Some feel there is room for supermarkets to inform customers regardless of their position as retailer or manufacturer. "I have always thought that the food retailer ought to be the primary place where useful structure-function information can be provided to the consumer," Hutt told SN. "It's quite clear there's not enough room on every package to get across the complete story on nutritional information, particularly where it involves emerging science.
"We are going to see more and more pamphlets and leaflets and other off-label information that will convey this type of information," he continued, "and that, of course, is where the supermarket comes into play."
Nedelman added that there is more than one way supermarkets can educate their shoppers. "They have the pharmacists," he said. "They have the shelf space, computer [kiosks] and they can develop third-party literature. The retailer can customize for each consumer the kind of information they ought to have."

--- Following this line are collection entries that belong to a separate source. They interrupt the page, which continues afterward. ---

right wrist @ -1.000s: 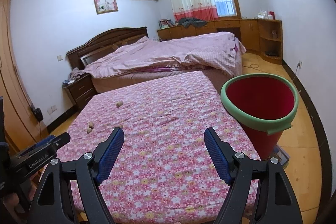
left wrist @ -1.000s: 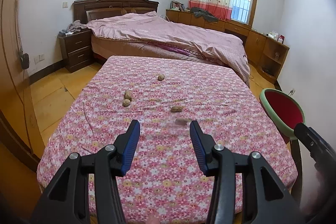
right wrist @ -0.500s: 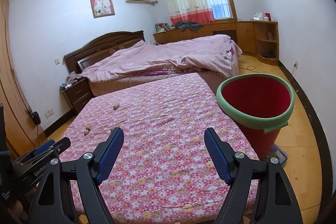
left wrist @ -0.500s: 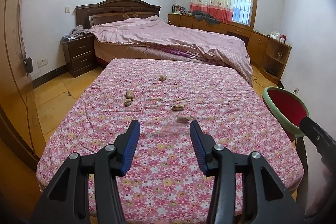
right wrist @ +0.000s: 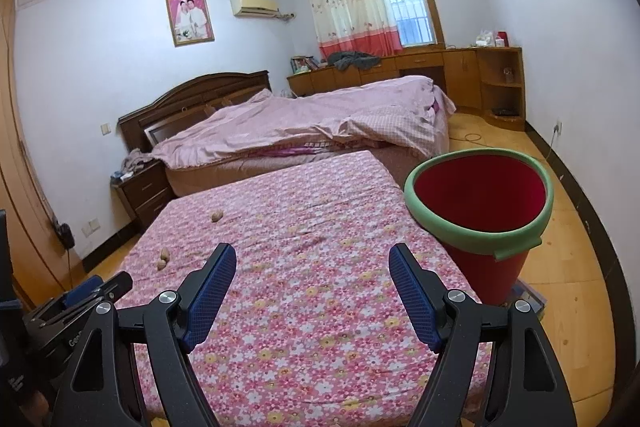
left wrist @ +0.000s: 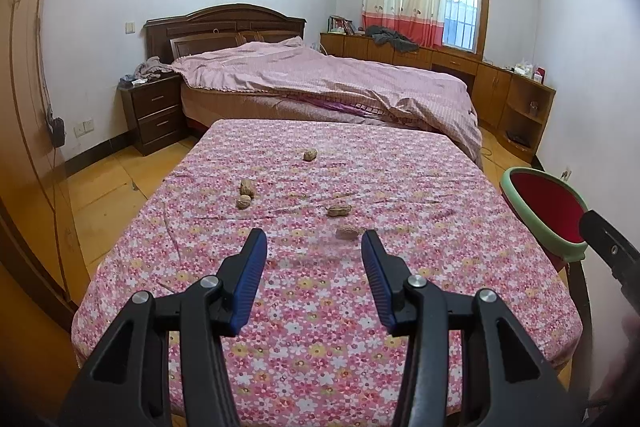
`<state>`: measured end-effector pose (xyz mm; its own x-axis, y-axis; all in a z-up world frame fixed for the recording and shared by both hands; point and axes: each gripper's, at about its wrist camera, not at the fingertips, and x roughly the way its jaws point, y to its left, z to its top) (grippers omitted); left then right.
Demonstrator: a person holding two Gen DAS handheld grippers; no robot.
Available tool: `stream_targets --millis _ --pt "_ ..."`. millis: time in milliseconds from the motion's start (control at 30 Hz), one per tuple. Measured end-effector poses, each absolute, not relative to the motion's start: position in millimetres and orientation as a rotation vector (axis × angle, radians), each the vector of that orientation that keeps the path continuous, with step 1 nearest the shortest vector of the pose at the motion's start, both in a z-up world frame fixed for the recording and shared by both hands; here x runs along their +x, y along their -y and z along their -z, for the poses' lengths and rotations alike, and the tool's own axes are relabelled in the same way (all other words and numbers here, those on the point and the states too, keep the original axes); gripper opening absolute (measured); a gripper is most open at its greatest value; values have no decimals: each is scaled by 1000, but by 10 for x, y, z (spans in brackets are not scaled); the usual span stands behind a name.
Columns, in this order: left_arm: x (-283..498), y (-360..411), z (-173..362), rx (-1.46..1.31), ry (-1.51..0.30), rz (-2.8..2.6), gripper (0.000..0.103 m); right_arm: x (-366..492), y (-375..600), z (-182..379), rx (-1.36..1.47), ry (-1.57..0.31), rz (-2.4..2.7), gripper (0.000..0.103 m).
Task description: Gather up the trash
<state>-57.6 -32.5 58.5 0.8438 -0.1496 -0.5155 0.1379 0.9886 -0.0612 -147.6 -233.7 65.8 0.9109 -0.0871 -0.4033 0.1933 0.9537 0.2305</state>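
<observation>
Several peanut shells lie on the pink flowered cloth [left wrist: 400, 167] that covers the table. The nearest shell [left wrist: 346, 233] sits just beyond my left gripper [left wrist: 313, 242], which is open with nothing between its fingers. Further out are a shell [left wrist: 339, 210], a pair of shells [left wrist: 245, 194] and a far shell [left wrist: 310, 155]. A red bin with a green rim [right wrist: 480, 205] stands at the table's right side. My right gripper [right wrist: 312, 254] hangs open over the cloth, left of the bin, holding nothing. Shells [right wrist: 163, 257] show at its left.
A bed with a pink quilt [left wrist: 328, 83] stands behind the table, with a dark nightstand [left wrist: 154, 113] at its left. Wooden cabinets [left wrist: 500, 95] run along the far right wall. Yellow floor lies left of the table and around the bin.
Both views have tilted slightly upward, so the table and shells sit lower in frame. Neither gripper's opening has altered, and nothing was picked up.
</observation>
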Motion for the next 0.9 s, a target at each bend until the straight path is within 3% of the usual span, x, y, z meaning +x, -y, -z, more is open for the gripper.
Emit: stream_targets --millis 900 --pt "-569 289 -601 -31 -544 134 49 -1465 2323 -665 269 -406 144 80"
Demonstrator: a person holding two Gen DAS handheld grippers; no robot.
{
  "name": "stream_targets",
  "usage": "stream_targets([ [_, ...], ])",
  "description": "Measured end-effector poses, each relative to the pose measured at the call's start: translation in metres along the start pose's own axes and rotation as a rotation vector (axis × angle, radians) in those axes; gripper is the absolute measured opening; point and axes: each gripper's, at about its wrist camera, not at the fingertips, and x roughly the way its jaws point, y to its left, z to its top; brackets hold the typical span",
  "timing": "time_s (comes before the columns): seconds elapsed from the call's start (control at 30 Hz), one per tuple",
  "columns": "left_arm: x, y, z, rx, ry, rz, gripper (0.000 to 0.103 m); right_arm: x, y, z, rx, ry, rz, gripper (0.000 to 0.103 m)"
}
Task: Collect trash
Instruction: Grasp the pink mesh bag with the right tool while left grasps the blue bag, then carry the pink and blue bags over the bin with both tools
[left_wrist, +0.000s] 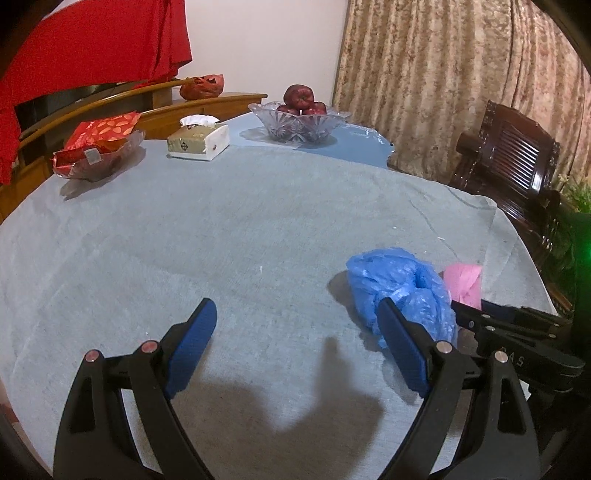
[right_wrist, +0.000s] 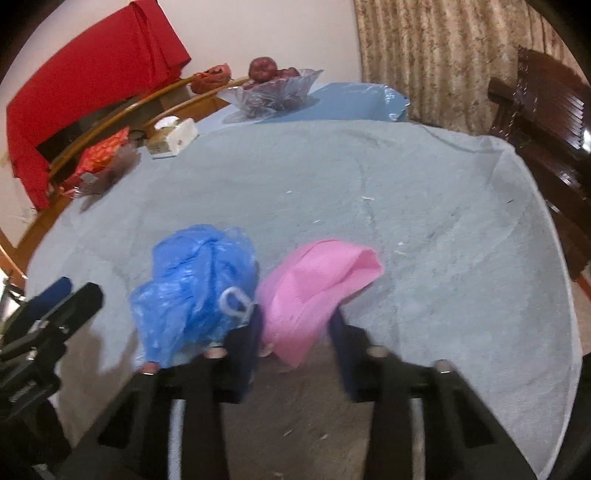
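Note:
A crumpled blue plastic bag (left_wrist: 395, 280) lies on the grey tablecloth (left_wrist: 221, 229), touching the outer side of my left gripper's right finger. My left gripper (left_wrist: 295, 304) stands open over bare cloth with nothing between its fingers. Just right of the blue bag (right_wrist: 195, 273) sits a pink bag (right_wrist: 321, 269). My right gripper (right_wrist: 294, 314) has its blurred fingers on either side of the pink bag's near end, closed against it. In the left wrist view the pink bag (left_wrist: 463, 280) peeks out behind the blue one.
At the far side of the table stand a glass bowl of red apples (left_wrist: 299, 122), a tissue box (left_wrist: 197, 138) and a dish with a red packet (left_wrist: 96, 147). A dark wooden chair (left_wrist: 509, 162) stands off the right edge.

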Motion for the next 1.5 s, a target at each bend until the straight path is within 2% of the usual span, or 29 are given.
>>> stream_targets([
  [0.07,0.0,-0.003,0.0,0.006,0.001,-0.011,0.086,-0.005,-0.001,-0.002,-0.004,-0.008,0.006,0.019],
  [0.13,0.0,-0.01,-0.001,0.012,0.0,-0.022,0.086,-0.011,-0.003,-0.004,-0.006,-0.017,0.011,0.017],
  [0.4,0.007,-0.046,-0.003,0.043,0.014,-0.072,0.086,-0.046,-0.035,-0.007,0.032,-0.076,-0.046,0.017],
  [0.7,0.029,-0.075,-0.007,0.052,0.061,-0.066,0.085,-0.065,-0.06,-0.012,0.053,-0.106,-0.096,0.017],
  [0.77,0.036,-0.078,-0.008,0.049,0.087,-0.064,0.079,-0.065,-0.062,-0.013,0.058,-0.104,-0.096,0.017],
  [0.83,0.043,-0.078,-0.008,0.046,0.119,-0.071,0.065,-0.065,-0.064,-0.015,0.063,-0.105,-0.094,0.017],
  [0.9,0.047,-0.078,-0.008,0.043,0.143,-0.072,0.056,-0.066,-0.064,-0.016,0.067,-0.105,-0.089,0.017],
  [0.93,0.048,-0.077,-0.008,0.034,0.146,-0.076,0.047,-0.066,-0.064,-0.017,0.067,-0.106,-0.087,0.017],
  [1.2,0.027,-0.08,-0.003,0.035,0.117,-0.083,0.019,-0.084,-0.059,-0.019,0.055,-0.13,-0.073,0.017],
  [1.23,0.023,-0.082,-0.002,0.038,0.111,-0.085,0.012,-0.087,-0.059,-0.019,0.056,-0.136,-0.072,0.017],
  [1.5,-0.018,-0.097,0.009,0.048,0.048,-0.117,0.005,-0.116,-0.059,-0.022,0.058,-0.173,-0.065,0.017],
])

However, if retailers want to go further in offering off-label information specifically relating to benefit claims, they should "look very hard at anything that is bordering a disease claim" said John Cassens, president of Cassens Consulting, Norwood, N.J., an intermediary between neutraceutical innovators and manufacturers. "If I were a retailer," Cassens said, "I would look very hard at the manufacturer -- whoever's making the claims -- they are the ones who have the responsibility to comply with the law."
He added that it might be too early for supermarkets using a whole-health strategy to promote specific products based on benefit claims that cite emerging science. He also recommended legal counsel if retailers are interested in purveying claim information. "If a retailer were to take a stand, they would need an interpretation of the law."